Task directions: All of the entries below are to be retyped exactly.

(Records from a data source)
BEGIN

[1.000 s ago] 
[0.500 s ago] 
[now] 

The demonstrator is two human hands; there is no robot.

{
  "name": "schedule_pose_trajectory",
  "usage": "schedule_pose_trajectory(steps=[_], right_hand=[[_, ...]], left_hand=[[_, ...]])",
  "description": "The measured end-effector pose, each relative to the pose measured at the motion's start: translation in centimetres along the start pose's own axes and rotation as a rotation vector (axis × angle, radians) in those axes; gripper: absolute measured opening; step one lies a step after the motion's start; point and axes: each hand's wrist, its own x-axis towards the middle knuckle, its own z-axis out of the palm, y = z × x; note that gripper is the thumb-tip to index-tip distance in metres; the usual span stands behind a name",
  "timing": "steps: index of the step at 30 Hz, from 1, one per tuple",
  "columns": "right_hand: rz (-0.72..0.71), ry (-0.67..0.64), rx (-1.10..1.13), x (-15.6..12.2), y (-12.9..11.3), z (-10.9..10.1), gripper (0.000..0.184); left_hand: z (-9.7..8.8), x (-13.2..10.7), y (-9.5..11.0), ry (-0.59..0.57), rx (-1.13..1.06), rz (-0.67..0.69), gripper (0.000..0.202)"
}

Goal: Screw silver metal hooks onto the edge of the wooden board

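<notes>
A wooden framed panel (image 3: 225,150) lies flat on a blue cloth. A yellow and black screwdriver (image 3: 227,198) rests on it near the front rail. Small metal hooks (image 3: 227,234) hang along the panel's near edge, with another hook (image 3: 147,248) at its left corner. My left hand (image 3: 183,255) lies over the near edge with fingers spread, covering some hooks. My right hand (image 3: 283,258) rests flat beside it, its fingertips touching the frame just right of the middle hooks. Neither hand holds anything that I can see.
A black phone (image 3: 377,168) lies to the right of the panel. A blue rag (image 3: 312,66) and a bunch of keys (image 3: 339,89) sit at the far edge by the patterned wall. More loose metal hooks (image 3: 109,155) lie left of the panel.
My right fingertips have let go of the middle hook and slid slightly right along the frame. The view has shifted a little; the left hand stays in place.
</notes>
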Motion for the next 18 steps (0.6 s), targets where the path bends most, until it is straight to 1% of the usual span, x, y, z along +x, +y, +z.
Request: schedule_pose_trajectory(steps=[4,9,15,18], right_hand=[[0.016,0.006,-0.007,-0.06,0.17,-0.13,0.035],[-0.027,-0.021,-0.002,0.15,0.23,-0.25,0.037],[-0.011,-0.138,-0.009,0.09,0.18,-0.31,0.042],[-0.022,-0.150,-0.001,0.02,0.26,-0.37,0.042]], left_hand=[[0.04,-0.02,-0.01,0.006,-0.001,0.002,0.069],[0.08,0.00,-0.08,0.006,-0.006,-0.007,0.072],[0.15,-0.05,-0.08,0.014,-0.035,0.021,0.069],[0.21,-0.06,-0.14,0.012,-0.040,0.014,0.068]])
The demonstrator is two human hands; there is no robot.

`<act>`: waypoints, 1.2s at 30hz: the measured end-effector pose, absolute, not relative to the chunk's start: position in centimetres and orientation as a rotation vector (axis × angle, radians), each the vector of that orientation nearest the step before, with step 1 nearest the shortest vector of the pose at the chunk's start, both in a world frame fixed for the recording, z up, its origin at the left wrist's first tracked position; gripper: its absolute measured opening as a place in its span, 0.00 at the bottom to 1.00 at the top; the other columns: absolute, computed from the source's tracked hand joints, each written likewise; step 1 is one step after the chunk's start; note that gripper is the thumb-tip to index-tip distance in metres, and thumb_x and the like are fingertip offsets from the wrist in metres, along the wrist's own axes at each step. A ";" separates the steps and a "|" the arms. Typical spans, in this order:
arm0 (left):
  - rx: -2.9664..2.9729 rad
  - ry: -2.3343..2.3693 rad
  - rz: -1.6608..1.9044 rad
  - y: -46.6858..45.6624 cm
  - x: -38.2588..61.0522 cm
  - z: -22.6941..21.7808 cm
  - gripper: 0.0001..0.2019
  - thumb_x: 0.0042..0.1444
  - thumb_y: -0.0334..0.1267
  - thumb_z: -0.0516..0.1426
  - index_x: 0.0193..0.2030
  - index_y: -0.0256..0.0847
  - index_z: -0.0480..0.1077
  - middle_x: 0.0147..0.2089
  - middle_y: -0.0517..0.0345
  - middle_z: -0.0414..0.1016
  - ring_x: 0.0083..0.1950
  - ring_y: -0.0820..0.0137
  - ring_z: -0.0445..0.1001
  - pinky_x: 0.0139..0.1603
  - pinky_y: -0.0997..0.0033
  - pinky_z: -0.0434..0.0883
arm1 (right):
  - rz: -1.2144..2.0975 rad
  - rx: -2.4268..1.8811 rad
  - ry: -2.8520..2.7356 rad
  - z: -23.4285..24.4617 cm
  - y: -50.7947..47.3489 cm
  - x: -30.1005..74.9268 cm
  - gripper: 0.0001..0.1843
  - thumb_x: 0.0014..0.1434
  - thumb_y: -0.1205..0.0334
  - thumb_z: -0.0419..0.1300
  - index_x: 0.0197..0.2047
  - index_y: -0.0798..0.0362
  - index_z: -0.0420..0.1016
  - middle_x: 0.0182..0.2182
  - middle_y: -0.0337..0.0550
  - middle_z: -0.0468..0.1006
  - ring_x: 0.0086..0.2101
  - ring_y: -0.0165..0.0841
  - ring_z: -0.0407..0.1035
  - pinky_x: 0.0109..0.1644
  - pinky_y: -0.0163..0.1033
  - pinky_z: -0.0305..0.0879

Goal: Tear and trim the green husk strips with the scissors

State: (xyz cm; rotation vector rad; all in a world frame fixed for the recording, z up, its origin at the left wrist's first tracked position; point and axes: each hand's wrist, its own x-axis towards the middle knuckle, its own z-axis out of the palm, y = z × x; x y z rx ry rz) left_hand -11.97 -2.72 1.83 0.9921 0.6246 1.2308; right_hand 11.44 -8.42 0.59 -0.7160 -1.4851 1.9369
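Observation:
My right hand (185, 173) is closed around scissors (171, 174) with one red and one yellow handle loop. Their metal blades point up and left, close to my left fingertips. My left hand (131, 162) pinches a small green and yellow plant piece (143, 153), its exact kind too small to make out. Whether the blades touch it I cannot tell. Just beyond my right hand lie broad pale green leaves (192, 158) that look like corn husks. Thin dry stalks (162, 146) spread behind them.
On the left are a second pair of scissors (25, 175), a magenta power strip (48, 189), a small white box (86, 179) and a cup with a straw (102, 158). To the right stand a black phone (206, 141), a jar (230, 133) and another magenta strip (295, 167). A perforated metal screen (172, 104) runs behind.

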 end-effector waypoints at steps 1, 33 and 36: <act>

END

Result below:
[1.000 s ago] 
[0.500 s ago] 
[now] 

The demonstrator is two human hands; there is no robot.

{
  "name": "schedule_pose_trajectory",
  "usage": "schedule_pose_trajectory(steps=[_], right_hand=[[_, ...]], left_hand=[[_, ...]])",
  "description": "The measured end-effector pose, each relative to the pose measured at the motion's start: translation in centimetres along the start pose's own axes and rotation as a rotation vector (axis × angle, radians) in those axes; gripper: absolute measured opening; step one lies a step after the motion's start; point and axes: each hand's wrist, its own x-axis towards the middle knuckle, its own z-axis out of the palm, y = z × x; note that gripper is the thumb-tip to index-tip distance in metres; the usual span stands behind a name",
  "timing": "steps: index of the step at 30 Hz, from 1, one per tuple",
  "columns": "right_hand: rz (-0.72..0.71), ry (-0.67..0.64), rx (-1.10..1.13), x (-15.6..12.2), y (-12.9..11.3), z (-10.9..10.1), gripper (0.000..0.184); left_hand: z (-9.7..8.8), x (-13.2..10.7), y (-9.5..11.0), ry (-0.59..0.57), rx (-1.13..1.06), rz (-0.67..0.69), gripper (0.000..0.202)"
}

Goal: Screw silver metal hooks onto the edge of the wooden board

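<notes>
A wooden framed panel (image 3: 225,150) lies flat on a blue cloth. A yellow and black screwdriver (image 3: 227,198) rests on it near the front rail. Small metal hooks (image 3: 227,234) hang along the panel's near edge, with another hook (image 3: 147,248) at its left corner. My left hand (image 3: 183,255) lies over the near edge with fingers spread, covering some hooks. My right hand (image 3: 283,258) rests flat beside it, its fingertips touching the frame just right of the middle hooks. Neither hand holds anything that I can see.
A black phone (image 3: 377,168) lies to the right of the panel. A blue rag (image 3: 312,66) and a bunch of keys (image 3: 339,89) sit at the far edge by the patterned wall. More loose metal hooks (image 3: 109,155) lie left of the panel.
My right fingertips have let go of the middle hook and slid slightly right along the frame. The view has shifted a little; the left hand stays in place.
</notes>
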Motion for the next 18 steps (0.6 s), targets where the path bends most, until it is straight to 1% of the usual span, x, y, z along +x, +y, +z.
Request: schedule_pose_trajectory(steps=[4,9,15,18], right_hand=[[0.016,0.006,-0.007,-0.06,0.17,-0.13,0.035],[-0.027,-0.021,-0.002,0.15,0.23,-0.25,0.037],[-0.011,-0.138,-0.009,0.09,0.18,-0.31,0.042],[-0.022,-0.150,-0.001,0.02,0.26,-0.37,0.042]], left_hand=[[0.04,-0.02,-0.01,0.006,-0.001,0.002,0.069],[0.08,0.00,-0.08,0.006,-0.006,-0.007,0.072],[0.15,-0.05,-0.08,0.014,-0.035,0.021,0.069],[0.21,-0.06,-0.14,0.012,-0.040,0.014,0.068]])
The demonstrator is two human hands; there is no robot.

`<act>`: waypoints, 1.2s at 30hz: the measured end-effector pose, absolute, not relative to the chunk's start: position in centimetres and orientation as a rotation vector (axis × angle, radians), each the vector of that orientation nearest the step before, with step 1 nearest the shortest vector of the pose at the chunk's start, both in a world frame fixed for the recording, z up, its origin at the left wrist's first tracked position; gripper: its absolute measured opening as a place in its span, 0.00 at the bottom to 1.00 at the top; the other columns: absolute, computed from the source's tracked hand joints, each written likewise; step 1 is one step after the chunk's start; note that gripper is the thumb-tip to index-tip distance in metres, and thumb_x and the like are fingertip offsets from the wrist in metres, along the wrist's own axes at each step. A ";" separates the steps and a "|" the arms. Typical spans, in this order:
arm0 (left):
  - rx: -2.9664..2.9729 rad
  - ry: -2.3343..2.3693 rad
  - rz: -1.6608..1.9044 rad
  - y: -46.6858..45.6624 cm
  - x: -38.2588..61.0522 cm
  - z: -22.6941..21.7808 cm
  - gripper: 0.0001..0.2019
  - thumb_x: 0.0042..0.1444
  - thumb_y: -0.0334..0.1267
  - thumb_z: -0.0516..0.1426
  - index_x: 0.0193..0.2030
  - index_y: -0.0256..0.0847
  - index_z: -0.0480..0.1077
  - middle_x: 0.0147..0.2089
  - middle_y: -0.0517..0.0345
  - middle_z: -0.0414..0.1016
  - ring_x: 0.0083..0.1950
  - ring_y: -0.0820..0.0137
  - ring_z: -0.0445..0.1001
  - pinky_x: 0.0139..0.1603
  - pinky_y: -0.0997..0.0033
  - pinky_z: -0.0434..0.0883
arm1 (right):
  - rz: -1.2144..2.0975 rad
  - rx: -2.4268..1.8811 rad
  - ry: -2.8520..2.7356 rad
  - z: -23.4285..24.4617 cm
  - y: -50.7947..47.3489 cm
  - x: -30.1005..74.9268 cm
  - gripper: 0.0001..0.1843
  - thumb_x: 0.0014..0.1434
  - thumb_y: -0.1205..0.0334
  - thumb_z: -0.0419..0.1300
  - index_x: 0.0197..0.2047
  - index_y: -0.0798..0.0362
  - index_z: -0.0420..0.1016
  - middle_x: 0.0182..0.2182
  - middle_y: -0.0337..0.0550
  - middle_z: -0.0468..0.1006
  - ring_x: 0.0086..0.2101
  - ring_y: -0.0165..0.0841
  - ring_z: -0.0407..0.1035
  - pinky_x: 0.0109..0.1644
  - pinky_y: -0.0163..0.1033
  - pinky_z: -0.0305..0.0879

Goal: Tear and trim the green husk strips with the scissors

State: (xyz cm; rotation vector rad; all in a world frame fixed for the recording, z up, its origin at the left wrist's first tracked position; point and axes: each hand's wrist, its own x-axis towards the middle knuckle, its own z-axis out of the palm, y = z × x; x y z rx ry rz) left_hand -11.97 -2.72 1.83 0.9921 0.6246 1.2308; right_hand 11.44 -8.42 0.59 -0.7160 -1.4851 1.9369
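Observation:
My right hand (185, 173) is closed around scissors (171, 174) with one red and one yellow handle loop. Their metal blades point up and left, close to my left fingertips. My left hand (131, 162) pinches a small green and yellow plant piece (143, 153), its exact kind too small to make out. Whether the blades touch it I cannot tell. Just beyond my right hand lie broad pale green leaves (192, 158) that look like corn husks. Thin dry stalks (162, 146) spread behind them.
On the left are a second pair of scissors (25, 175), a magenta power strip (48, 189), a small white box (86, 179) and a cup with a straw (102, 158). To the right stand a black phone (206, 141), a jar (230, 133) and another magenta strip (295, 167). A perforated metal screen (172, 104) runs behind.
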
 end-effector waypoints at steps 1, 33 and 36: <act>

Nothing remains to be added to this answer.